Since I wanted to choose for myself how I was going to cover my hair, instead of simply asking a rabbi or doing what my mother does, I decided to do some research. It’s actually impressive I was able to come to any conclusion at all, considering how many opinions are out there.
Cover all your hair. Cover just the top of your hair. Cover none of you hair. Cover your hair outside the house. Cover your hair all the time. Use a wig, a hat, a scarf, a burqa (okay, not really).
And that’s not even considering the reasons for covering the hair, which affect which way you end up covering it. The decision-making process became more and more frustrating and arduous as I printed out more and more articles and essays on the topic, trying to sort it all out.
And then there was the husband. Or fiancé, at the time. It’s fairly common for a Modern Orthodox woman to make her own decision when it comes to this particular religious practice, because of its personal nature. But Jeremy and I like to discuss everything, and we also like to disagree a lot. This topic was no exception.

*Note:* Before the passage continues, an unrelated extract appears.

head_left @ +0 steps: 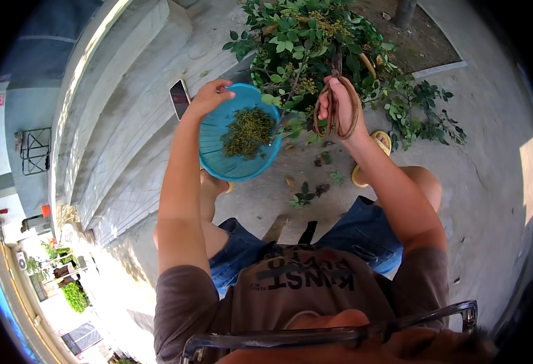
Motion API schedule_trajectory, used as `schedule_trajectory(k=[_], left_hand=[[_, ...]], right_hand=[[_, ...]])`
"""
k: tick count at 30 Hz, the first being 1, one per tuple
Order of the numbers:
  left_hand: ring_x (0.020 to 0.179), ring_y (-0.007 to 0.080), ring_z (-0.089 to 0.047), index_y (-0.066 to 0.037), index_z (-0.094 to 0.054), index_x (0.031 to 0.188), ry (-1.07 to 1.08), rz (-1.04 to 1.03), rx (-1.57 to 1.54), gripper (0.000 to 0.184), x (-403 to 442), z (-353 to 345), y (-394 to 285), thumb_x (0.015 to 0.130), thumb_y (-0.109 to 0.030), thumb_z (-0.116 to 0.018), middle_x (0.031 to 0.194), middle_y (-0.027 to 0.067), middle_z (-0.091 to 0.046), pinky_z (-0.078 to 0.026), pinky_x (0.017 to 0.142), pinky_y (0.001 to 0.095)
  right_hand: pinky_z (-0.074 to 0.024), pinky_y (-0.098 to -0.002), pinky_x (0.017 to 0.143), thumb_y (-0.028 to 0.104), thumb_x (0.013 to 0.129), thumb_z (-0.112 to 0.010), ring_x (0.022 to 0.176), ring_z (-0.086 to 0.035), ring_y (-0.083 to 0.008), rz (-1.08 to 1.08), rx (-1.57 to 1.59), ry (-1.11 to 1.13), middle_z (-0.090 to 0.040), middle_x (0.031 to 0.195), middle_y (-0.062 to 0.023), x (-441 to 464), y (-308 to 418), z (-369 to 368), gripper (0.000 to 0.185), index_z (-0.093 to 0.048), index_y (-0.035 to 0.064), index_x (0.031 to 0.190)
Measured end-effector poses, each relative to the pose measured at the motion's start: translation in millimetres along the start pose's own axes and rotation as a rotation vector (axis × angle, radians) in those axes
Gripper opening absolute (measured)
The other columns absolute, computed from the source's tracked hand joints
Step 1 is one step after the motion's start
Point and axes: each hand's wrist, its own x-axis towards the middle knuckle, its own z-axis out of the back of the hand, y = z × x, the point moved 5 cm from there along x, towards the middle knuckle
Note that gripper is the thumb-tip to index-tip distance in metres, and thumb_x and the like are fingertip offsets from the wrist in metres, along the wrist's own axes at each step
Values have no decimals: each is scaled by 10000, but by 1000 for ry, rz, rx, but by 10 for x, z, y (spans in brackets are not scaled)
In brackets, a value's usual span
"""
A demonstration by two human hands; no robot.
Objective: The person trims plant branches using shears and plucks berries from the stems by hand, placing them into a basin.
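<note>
My left hand (212,97) is at the far left rim of a blue plastic basin (263,167), its thumb on the inner side and its fingers at the outer edge. Inside the basin lies a heap of small green berry clusters (246,132). My right hand (341,108) is closed on scissors (353,100) with large brown loop handles. Their blades point away from me into a leafy pile of cut branches (297,42), which partly hides them. More small berry clusters hang among the leaves.
A phone (179,97) lies on the concrete step (139,121) left of the basin. A leafy branch (421,112) rests on the ground at right. Fallen leaves (303,195) lie between my feet. A pole (404,13) stands in a soil bed behind the pile.
</note>
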Motion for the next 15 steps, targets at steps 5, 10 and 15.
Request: schedule_trajectory(k=[5,10,15], left_hand=[[847,157,-565,-102,-685,1029,-237,-320,-18,211,118,-243,-1088,859,-219,-641,891,29,-589,-449,772,301],[980,309,-517,-139,-723,951,-358,-375,394,199,340,-610,-1576,849,-256,-599,997,100,-595,-428,877,424],[1050,315,-503,-169,-730,949,-235,-276,311,205,583,-821,-1530,841,-296,-611,1050,95,-585,-428,904,431]], right_hand=[[-451,-250,557,84,854,-609,631,-543,-111,232,-375,-10,-599,832,-67,431,57,163,379,-454,41,1198],[-482,-272,681,0,803,-576,844,-611,-166,318,-544,-70,-638,1009,-113,782,96,236,483,-424,46,1260],[-490,-295,669,51,842,-628,789,-612,-163,371,-507,-103,-651,939,-85,979,-9,206,462,-439,55,1264]])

Even though Jeremy would not, in the end, pressure me to practice hair covering one way or another, we discussed the topic in depth at the time, and we realized that we disagreed on the tradition so much that we disagree on the very origins of the practice, as well as how it manifests today. While I believe the law has biblical origins, Jeremy does not. I think it has to do with a married woman covering her hair in public simply as a symbol of marital status; Jeremy believes it’s sourced in teachings around ervah, or nakedness, in covering up sexual parts of the body. I think covering my hair is required whether or not times and societies change, and whether or not hair covering is meaningful to the public at large; Jeremy thinks that since hair is largely considered non-sexual, and society doesn’t see covering hair as modest, it is no longer necessary to practice it.
On the one hand, it was helpful to have a foil for all my theories. With Jeremy pointing out oppositions to what I was saying, I was forced to think the topic through — not simply arbitrarily choose a practice, or jump into one impulsively, as I like to do with decisions.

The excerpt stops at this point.